Give your immune system a hand
We are in the heart of cold and flu season. At a recent work meeting, there was a vigorous debate over the effectiveness of hand sanitizer. Are there good alternatives to commercial hand sanitizer?
— Alex, Frisco
Alex, this is an excellent question. There is no doubt that commercial hand sanitizer sounds like a great idea when you are in a bathroom without soap, or a portable toilet or after handling a shopping cart at City Market. Although commercial hand sanitizers have been proven to kill bacteria, they also have a dark side.
For example, read the label of a commercial “anti-bacterial” hand sanitizer bottle. Do you see the ingredient tricolsan? It is added to products to prevent bacterial growth and is found in everything from toys to soaps to clothing. Even though it kills bacteria, it may contribute to making bacteria resistant to antibiotics, thereby creating “super bacteria.”
Not to scare you, but “super bacteria” is when bacteria are able to survive after exposure to one or more antibiotics. This is a serious and growing phenomenon in contemporary medicine and has emerged as one of the pre-eminent public health concerns of the 21st century.
A World Health Organization report released in April states, “this serious threat is no longer a prediction for the future, it is happening right now in every region of the world and has the potential to affect anyone, of any age, in any country. Antibiotic resistance — when bacteria change, antibiotics no longer work in people who need them to treat infections — is now a major threat to public health.”
Be on the lookout for paraben ingredients, too. Parabens are chemicals used to prevent microbe growth and are found in many personal-care products like shampoo, body wash and soap. These nasty chemicals have been linked to cancer, endocrine disruption, reproductive toxicity, skin irritation and more.
Keep an eye out for these four parabens that are commonly found in hand sanitizers: ethylparaben, butylparaben, methylparaben and propylparaben.
What about scent? That’s got to be harmless, right? Wrong! Because fragrance is considered proprietary, companies aren’t required to disclose the ingredients that make up their secret scents. This means they could be made of any chemicals. According to the Environmental Working Group, “fragrance mixes have been associated with allergies, dermatitis, respiratory distress and potential effects on the reproductive system.”
We can all agree that there is a dark side to using commercial hand sanitizers. So is there an alternative? Thankfully yes! And it is easy to make at home:
5-10 drops lavender essential oil (or rosemary, sage, sandalwood or peppermint, depending on your fragrance preference)
30 drops tea tree essential oil (this is a .5 percent concentration)
1 tablespoon witch hazel extract (or high-proof vodka)

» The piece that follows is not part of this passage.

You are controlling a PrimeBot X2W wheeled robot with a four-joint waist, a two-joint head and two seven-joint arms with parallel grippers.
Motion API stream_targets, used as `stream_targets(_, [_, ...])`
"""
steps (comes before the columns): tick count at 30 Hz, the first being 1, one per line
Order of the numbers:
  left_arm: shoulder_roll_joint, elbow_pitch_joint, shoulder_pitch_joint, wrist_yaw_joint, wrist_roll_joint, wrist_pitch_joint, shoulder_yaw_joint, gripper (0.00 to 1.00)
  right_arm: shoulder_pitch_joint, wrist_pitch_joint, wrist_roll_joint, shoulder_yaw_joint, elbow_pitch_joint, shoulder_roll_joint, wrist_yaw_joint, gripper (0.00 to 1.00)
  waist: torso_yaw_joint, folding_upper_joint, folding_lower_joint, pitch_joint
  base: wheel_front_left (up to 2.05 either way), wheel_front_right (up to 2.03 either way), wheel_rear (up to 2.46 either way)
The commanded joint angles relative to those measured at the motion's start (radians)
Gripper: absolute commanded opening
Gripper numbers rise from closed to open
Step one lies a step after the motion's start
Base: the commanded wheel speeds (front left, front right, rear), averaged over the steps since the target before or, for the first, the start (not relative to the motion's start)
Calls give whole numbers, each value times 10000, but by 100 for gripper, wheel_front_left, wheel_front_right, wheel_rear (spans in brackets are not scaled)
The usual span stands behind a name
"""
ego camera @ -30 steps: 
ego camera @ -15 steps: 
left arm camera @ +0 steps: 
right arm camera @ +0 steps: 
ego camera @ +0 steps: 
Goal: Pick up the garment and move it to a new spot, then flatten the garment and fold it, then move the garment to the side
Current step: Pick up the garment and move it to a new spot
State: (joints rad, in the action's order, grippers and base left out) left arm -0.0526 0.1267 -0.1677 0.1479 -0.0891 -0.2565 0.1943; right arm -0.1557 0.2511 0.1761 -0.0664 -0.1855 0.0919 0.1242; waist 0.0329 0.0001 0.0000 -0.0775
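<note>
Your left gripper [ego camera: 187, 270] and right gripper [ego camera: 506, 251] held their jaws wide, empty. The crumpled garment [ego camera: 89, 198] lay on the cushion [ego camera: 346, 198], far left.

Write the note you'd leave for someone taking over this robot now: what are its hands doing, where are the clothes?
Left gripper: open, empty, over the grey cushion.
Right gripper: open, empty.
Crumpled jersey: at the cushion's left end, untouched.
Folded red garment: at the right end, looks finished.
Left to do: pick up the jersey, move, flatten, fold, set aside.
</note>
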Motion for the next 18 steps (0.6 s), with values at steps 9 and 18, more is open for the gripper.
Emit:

9 ounces 100 percent pure aloe vera gel
Add the essential oils and vitamin E oil to a small glass bowl or container and swirl to mix. Add witch hazel (or vodka) to the oils and swirl again. Add this mixture to the aloe vera gel and mix well.
Shake gently before each use. One batch should last several months.
There is a dark side of this natural hand sanitizer, too. Tea tree oil is toxic if swallowed by humans or animals, so keep it safely stored away from curious hands. However, it is completely safe when used topically.
Care should always be used when handling essential oils, which are concentrated, powerful plant extracts. If you’ve never used essential oils on your skin before, test for an allergic reaction. Mix one drop of essential oil with about 1 tablespoon olive oil. Rub a small portion on the inside of your elbow and cover with a Band-Aid. Wait 24 hours and see if you have a negative reaction.
On the bright side, one of the unique qualities of essential oils is that they do not cause bacterial resistance like antibacterial chemicals do and are effective in killing strains of bacteria that have become resistant to man-made chemicals. Just say “No” to super bacteria!
If this natural hand sanitizer doesn’t irritate your skin simply add it to a clean 3- or 4-ounce squirt bottle and carry it with you to use anytime you feel the need to clean your hands where soap and water aren’t available.
Sometimes it’s good to expose our bodies to germs in order to strengthen our immune systems, but sometimes enough is enough and it makes sense to help our immune system out in a different way — with clean hands.